### TASK REQUIREMENTS
Your task is to gather the lines below that hold the string "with".

### MATERIAL PROVIDED

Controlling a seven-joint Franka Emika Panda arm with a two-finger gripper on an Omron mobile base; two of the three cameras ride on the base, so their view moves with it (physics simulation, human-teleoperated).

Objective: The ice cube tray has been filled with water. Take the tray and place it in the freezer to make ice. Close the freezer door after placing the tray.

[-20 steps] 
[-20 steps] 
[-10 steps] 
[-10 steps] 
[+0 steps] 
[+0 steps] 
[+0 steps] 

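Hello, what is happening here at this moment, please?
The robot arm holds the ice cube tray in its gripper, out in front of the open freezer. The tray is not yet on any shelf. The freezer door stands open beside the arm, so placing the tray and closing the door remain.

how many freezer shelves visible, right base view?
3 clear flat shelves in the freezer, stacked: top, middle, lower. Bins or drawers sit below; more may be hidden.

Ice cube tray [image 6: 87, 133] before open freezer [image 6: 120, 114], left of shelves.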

### REPLY TO THE TASK
Controlling a seven-joint Franka Emika Panda arm with a two-finger gripper on an Omron mobile base; two of the three cameras ride on the base, so their view moves with it (physics simulation, human-teleoperated).
Objective: The ice cube tray has been filled with water. Take the tray and place it in the freezer to make ice. Close the freezer door after placing the tray.

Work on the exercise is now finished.